Code Review - 06/29/2021

Marcus Kelly avatar
Written by Marcus Kelly
Updated over a week ago


Sunder Protocol provides decentralized vault services with fungible tokens on both Ethereum and Binance Smart Chain. It allows the market to set coverage prices as opposed to using bonding curves. The process starts when market makers (MMs) deposit collateral to split tokens. Market makers will receive two types of fungible DAO tokens and Earning tokens in exchange for their deposit. Market makers can choose to sell the fungible tokens to earn premiums, or provide liquidity in DEX pools with the fungible tokens and earn fees. Governance seekers can then buy the DAO tokens to vote. Yield seekers can buy earning tokens to earn profit. The long term vision for Sunder Protocol is to allow any user to extract the value of governance tokens through Sunder Protocol so that participating in governance proposals and earning the yield on that particular token can be done simultaneously.
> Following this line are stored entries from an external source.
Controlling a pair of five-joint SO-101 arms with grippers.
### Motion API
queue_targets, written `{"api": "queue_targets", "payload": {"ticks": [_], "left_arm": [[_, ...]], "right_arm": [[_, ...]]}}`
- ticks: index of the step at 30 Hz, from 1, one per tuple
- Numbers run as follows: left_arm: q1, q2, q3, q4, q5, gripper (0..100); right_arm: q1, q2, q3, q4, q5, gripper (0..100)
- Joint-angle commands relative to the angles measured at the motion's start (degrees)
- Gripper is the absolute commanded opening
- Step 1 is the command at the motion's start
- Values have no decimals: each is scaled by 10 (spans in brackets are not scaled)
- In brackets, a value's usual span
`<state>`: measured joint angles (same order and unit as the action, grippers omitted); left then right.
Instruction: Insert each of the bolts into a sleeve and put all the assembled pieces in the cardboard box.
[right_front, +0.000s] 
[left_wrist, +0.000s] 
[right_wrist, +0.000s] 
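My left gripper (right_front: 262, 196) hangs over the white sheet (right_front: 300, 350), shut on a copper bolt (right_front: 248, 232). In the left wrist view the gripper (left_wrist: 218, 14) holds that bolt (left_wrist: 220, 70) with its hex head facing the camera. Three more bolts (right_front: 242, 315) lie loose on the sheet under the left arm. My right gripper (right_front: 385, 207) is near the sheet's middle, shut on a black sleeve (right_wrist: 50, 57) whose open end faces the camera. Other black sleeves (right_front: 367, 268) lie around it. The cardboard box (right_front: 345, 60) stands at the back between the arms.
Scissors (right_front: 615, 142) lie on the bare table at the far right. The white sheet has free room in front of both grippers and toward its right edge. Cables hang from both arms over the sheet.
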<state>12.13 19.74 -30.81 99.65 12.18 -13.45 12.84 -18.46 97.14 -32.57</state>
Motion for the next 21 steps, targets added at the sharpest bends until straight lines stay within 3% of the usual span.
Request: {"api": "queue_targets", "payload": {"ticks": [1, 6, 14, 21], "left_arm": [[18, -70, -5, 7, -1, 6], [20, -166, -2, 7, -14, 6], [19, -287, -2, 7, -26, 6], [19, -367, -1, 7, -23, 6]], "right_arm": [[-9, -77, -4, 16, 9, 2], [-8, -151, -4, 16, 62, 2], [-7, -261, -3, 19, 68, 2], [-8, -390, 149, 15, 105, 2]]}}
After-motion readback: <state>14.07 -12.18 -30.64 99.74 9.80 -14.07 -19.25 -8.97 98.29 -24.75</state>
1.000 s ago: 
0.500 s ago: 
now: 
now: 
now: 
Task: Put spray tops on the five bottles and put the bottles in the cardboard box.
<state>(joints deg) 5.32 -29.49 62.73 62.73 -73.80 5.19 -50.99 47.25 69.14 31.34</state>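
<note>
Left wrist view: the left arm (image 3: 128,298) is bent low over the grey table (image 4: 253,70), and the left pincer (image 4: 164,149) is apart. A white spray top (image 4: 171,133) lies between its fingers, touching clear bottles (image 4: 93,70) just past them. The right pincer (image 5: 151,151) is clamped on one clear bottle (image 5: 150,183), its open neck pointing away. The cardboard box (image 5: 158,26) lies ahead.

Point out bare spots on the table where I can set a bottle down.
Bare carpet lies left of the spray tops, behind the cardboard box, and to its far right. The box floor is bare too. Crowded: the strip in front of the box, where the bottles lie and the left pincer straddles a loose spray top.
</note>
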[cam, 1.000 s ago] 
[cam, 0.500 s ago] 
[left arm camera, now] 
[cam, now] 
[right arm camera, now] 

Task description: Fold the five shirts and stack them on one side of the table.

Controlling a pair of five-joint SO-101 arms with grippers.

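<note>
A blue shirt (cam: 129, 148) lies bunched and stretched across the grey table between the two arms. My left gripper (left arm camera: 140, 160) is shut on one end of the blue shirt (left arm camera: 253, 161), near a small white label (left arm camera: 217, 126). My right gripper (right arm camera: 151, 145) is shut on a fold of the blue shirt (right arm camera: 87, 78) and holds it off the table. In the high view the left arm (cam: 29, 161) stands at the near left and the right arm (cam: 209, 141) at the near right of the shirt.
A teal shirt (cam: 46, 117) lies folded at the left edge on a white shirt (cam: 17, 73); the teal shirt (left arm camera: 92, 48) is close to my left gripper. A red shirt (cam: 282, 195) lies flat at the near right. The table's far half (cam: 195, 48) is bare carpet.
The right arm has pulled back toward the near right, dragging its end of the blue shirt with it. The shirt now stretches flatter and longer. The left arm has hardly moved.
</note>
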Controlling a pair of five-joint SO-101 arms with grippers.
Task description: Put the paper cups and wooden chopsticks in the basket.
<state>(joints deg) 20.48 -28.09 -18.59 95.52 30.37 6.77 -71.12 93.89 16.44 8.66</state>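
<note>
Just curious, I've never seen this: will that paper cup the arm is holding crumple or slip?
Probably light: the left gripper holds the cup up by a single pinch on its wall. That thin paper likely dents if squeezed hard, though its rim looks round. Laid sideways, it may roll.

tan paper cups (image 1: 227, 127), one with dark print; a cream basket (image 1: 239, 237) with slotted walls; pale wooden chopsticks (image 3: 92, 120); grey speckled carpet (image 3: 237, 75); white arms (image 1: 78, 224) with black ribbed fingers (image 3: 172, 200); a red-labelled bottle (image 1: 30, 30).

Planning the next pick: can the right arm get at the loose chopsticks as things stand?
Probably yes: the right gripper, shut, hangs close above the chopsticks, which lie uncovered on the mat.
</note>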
Sunder Protocol is an interesting protocol that aims to dissociate the governance and the yield generation value of protocol tokens. The solution is still in its earliest stage, with the recent release of their testnet version. The team is small yet showing a reasonable activity in the public repositories of the project. Because of how early the project is, we will need to wait a bit to see the product being used on mainnet and to offer a real added value to the market. Sunder, the governance token associated to the protocol, is already trading on decentralized exchanges (Sushiswap).